> **WHAT YOU HAVE TO DO**:
Scan the records for "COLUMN". Report each line that includes it.
(Beginning of SOURCE DATA)
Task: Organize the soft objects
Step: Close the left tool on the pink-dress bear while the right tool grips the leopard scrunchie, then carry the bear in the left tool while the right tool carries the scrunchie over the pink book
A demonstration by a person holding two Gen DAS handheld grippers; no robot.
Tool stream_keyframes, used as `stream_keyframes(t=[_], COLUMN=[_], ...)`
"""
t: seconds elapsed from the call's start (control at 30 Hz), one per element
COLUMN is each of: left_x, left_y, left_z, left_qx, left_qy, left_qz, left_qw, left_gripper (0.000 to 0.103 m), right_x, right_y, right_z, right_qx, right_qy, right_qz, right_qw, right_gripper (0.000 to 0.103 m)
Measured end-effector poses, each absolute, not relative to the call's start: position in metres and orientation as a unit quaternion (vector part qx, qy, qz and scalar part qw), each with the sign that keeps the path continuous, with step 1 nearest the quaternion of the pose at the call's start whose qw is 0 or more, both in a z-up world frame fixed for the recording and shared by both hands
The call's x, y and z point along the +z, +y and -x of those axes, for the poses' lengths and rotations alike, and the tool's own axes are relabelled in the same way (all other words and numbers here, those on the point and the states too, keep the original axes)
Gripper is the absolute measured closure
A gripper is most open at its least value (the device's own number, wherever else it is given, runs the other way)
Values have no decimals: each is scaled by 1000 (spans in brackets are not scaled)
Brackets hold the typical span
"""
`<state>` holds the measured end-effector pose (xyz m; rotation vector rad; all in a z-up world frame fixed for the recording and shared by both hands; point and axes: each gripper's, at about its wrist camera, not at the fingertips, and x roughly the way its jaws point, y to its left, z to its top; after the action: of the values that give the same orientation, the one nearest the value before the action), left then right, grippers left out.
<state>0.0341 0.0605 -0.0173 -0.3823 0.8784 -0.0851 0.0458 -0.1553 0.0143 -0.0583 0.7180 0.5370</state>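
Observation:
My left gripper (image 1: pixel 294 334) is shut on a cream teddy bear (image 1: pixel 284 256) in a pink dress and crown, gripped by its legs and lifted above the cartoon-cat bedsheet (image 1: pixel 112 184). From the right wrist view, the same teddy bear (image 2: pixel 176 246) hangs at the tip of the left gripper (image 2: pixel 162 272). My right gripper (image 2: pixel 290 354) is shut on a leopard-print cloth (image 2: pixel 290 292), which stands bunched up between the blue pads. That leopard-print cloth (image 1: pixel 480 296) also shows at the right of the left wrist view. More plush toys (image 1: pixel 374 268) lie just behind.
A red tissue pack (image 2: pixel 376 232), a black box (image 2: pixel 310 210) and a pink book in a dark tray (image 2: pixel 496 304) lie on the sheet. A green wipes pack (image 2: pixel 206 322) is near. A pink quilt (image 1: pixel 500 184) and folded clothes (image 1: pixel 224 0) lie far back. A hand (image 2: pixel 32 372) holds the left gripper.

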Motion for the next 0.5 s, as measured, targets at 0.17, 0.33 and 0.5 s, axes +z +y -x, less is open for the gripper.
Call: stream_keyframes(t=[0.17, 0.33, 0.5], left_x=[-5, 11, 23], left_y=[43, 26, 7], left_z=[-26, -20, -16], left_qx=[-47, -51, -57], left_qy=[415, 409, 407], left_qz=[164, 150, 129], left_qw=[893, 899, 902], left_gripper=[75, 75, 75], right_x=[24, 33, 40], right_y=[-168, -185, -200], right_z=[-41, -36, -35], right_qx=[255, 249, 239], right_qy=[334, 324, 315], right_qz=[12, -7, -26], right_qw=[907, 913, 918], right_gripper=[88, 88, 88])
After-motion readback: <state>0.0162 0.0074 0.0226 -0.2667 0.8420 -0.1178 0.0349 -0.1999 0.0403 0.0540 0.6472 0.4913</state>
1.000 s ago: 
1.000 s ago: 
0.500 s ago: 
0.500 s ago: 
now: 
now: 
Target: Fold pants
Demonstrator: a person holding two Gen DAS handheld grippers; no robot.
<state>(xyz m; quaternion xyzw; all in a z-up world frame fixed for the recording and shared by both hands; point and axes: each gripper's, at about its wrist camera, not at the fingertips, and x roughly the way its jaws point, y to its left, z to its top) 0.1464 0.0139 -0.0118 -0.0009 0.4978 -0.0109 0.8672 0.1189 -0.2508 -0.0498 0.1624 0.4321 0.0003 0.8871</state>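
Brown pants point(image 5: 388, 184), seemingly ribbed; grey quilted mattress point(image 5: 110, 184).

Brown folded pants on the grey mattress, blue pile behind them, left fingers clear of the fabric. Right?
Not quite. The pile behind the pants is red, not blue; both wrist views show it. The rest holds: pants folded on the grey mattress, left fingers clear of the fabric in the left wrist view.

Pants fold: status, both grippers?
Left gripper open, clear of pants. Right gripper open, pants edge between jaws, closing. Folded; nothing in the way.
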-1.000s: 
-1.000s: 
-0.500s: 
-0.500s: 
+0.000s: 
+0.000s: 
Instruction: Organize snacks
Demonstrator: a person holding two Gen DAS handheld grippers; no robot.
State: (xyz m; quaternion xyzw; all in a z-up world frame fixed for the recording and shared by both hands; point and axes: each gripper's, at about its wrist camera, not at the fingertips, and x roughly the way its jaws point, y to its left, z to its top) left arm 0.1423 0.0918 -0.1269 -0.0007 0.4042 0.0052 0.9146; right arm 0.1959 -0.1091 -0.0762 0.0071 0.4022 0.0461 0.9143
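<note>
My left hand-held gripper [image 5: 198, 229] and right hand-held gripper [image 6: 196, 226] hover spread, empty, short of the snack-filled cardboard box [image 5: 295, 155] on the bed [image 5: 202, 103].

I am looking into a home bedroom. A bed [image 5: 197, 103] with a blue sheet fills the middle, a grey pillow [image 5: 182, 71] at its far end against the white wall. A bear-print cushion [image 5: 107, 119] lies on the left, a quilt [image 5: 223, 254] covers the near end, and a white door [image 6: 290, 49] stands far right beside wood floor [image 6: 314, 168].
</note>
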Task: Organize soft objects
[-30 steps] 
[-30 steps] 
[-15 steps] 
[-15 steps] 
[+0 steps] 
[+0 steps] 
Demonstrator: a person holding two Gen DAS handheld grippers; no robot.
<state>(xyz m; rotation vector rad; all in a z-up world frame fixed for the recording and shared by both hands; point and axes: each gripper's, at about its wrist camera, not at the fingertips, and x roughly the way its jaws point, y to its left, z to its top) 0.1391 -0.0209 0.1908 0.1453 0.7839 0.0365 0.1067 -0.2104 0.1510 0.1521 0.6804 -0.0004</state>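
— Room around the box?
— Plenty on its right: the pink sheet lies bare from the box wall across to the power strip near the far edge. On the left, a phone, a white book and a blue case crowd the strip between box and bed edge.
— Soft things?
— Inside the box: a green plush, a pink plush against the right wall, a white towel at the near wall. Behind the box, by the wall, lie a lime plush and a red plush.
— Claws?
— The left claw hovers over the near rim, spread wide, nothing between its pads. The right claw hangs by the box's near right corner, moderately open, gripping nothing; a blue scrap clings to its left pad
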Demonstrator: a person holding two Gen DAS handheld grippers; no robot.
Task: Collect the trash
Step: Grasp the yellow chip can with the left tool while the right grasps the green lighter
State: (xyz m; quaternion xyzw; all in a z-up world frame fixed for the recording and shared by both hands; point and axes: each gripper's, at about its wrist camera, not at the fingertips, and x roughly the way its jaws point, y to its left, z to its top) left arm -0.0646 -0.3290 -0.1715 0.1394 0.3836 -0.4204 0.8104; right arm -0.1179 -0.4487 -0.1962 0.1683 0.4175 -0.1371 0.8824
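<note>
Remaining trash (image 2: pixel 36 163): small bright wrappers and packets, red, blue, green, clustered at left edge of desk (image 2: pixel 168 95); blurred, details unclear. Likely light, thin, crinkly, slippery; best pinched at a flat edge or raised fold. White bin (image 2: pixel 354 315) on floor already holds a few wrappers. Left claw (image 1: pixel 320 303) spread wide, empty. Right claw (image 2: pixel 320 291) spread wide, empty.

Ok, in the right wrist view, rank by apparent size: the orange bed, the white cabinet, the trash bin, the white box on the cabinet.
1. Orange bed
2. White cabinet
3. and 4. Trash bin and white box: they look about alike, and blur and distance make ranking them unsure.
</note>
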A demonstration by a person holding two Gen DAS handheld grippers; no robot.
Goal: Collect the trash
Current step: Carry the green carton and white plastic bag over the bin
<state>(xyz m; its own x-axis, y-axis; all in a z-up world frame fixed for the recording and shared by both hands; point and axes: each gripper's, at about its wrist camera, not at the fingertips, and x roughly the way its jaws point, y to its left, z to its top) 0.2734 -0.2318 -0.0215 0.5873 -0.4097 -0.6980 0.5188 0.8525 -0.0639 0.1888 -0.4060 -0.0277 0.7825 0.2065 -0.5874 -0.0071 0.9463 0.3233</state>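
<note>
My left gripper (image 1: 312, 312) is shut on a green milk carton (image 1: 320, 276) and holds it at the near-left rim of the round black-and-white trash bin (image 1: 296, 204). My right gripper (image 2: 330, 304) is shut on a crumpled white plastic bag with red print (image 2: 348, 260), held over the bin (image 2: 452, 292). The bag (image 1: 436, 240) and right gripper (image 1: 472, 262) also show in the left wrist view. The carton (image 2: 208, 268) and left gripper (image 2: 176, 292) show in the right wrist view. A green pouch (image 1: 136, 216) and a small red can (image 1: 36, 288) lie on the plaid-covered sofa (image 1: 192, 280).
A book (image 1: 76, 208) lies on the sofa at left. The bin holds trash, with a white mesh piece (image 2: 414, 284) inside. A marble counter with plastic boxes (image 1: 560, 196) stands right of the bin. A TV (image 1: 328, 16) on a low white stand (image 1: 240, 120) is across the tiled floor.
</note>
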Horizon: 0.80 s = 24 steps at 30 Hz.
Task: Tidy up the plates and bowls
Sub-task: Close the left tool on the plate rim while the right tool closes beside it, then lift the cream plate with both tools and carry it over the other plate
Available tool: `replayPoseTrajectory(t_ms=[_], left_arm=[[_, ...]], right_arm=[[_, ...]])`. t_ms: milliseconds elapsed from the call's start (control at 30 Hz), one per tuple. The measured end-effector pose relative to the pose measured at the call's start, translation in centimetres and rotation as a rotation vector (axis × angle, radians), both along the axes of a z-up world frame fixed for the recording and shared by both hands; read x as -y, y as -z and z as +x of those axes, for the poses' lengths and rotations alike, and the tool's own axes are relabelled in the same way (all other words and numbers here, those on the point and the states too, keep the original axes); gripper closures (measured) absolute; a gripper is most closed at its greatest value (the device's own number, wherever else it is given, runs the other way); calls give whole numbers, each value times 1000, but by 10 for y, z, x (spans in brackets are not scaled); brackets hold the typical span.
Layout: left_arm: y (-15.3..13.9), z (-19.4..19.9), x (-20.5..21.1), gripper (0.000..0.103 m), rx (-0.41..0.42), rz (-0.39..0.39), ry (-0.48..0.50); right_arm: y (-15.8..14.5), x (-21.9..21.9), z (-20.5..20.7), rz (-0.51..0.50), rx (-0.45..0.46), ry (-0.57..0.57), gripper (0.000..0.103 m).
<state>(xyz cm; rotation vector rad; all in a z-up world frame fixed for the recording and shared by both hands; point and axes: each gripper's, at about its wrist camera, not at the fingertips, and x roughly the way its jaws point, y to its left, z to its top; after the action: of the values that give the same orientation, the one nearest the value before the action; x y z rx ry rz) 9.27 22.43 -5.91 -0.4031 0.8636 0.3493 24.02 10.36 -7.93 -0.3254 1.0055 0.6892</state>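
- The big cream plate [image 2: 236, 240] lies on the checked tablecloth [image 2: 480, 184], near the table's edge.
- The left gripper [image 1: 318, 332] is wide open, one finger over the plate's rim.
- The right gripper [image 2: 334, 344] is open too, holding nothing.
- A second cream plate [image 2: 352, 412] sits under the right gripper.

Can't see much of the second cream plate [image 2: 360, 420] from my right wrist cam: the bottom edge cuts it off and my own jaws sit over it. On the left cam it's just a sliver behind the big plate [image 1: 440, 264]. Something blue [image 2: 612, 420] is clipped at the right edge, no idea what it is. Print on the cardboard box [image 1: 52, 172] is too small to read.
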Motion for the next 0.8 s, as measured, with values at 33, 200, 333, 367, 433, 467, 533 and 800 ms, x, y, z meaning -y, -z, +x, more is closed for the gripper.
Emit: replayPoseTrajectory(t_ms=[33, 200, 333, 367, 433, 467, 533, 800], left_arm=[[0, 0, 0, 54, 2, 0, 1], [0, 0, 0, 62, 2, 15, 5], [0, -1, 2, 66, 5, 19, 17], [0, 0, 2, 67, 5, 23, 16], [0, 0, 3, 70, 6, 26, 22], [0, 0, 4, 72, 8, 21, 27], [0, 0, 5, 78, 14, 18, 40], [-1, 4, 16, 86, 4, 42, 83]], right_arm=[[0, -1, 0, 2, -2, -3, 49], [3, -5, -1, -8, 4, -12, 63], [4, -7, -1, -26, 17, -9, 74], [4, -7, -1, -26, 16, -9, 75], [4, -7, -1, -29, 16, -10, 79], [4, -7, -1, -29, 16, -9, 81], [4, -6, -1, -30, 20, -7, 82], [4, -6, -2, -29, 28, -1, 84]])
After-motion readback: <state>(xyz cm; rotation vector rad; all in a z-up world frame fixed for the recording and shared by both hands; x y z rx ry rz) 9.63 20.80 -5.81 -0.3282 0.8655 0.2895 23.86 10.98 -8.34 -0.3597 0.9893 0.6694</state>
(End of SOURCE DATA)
> **RESPONSE BOX**:
Tool stream_keyframes, used as `stream_keyframes(t=[_], COLUMN=[_], ...)`
COLUMN is each of: left_x, left_y, left_z, left_qx, left_qy, left_qz, left_qw, left_gripper (0.000 to 0.103 m), right_x, right_y, right_z, right_qx, right_qy, right_qz, right_qw, right_gripper (0.000 to 0.103 m)

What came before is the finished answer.